What you are asked to do:
Through the line that contains "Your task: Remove", return the data below exactly, starting at its first line; leave the rest out.

Data supplied:

* * *

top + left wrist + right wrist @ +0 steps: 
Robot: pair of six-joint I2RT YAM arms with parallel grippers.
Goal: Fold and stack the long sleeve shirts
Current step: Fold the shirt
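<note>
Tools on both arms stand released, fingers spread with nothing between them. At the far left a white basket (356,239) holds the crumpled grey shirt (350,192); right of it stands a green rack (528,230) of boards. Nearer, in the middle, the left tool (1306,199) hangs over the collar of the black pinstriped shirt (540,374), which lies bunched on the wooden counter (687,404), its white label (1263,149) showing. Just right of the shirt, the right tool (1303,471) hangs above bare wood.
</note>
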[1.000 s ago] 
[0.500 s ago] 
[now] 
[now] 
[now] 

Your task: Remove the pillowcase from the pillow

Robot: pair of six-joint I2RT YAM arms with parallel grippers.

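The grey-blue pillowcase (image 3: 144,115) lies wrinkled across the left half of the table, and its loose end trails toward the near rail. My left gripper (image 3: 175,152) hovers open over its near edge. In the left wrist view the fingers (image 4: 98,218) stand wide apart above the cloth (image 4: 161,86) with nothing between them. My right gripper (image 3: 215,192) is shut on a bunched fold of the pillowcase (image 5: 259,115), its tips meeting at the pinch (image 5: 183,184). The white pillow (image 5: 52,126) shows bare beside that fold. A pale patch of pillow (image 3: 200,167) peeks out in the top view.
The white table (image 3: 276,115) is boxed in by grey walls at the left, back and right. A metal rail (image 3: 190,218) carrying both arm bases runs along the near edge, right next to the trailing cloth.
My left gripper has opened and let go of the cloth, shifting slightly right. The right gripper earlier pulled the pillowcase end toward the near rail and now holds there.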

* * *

Task answer:
top + left wrist + right wrist @ +0 steps: 
Robot: pair of six-joint I2RT YAM arms with parallel grippers.
Goal: Fold and stack the long sleeve shirts
Current step: Fold the shirt
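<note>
Tools on both arms stand released, fingers spread with nothing between them. At the far left a white basket (356,239) holds the crumpled grey shirt (350,192); right of it stands a green rack (528,230) of boards. Nearer, in the middle, the left tool (1306,199) hangs over the collar of the black pinstriped shirt (540,374), which lies bunched on the wooden counter (687,404), its white label (1263,149) showing. Just right of the shirt, the right tool (1303,471) hangs above bare wood.
</note>
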[1.000 s ago] 
[0.500 s ago] 
[now] 
[now] 
[now] 

Your task: Remove the pillowcase from the pillow

What the exercise asked for is complete.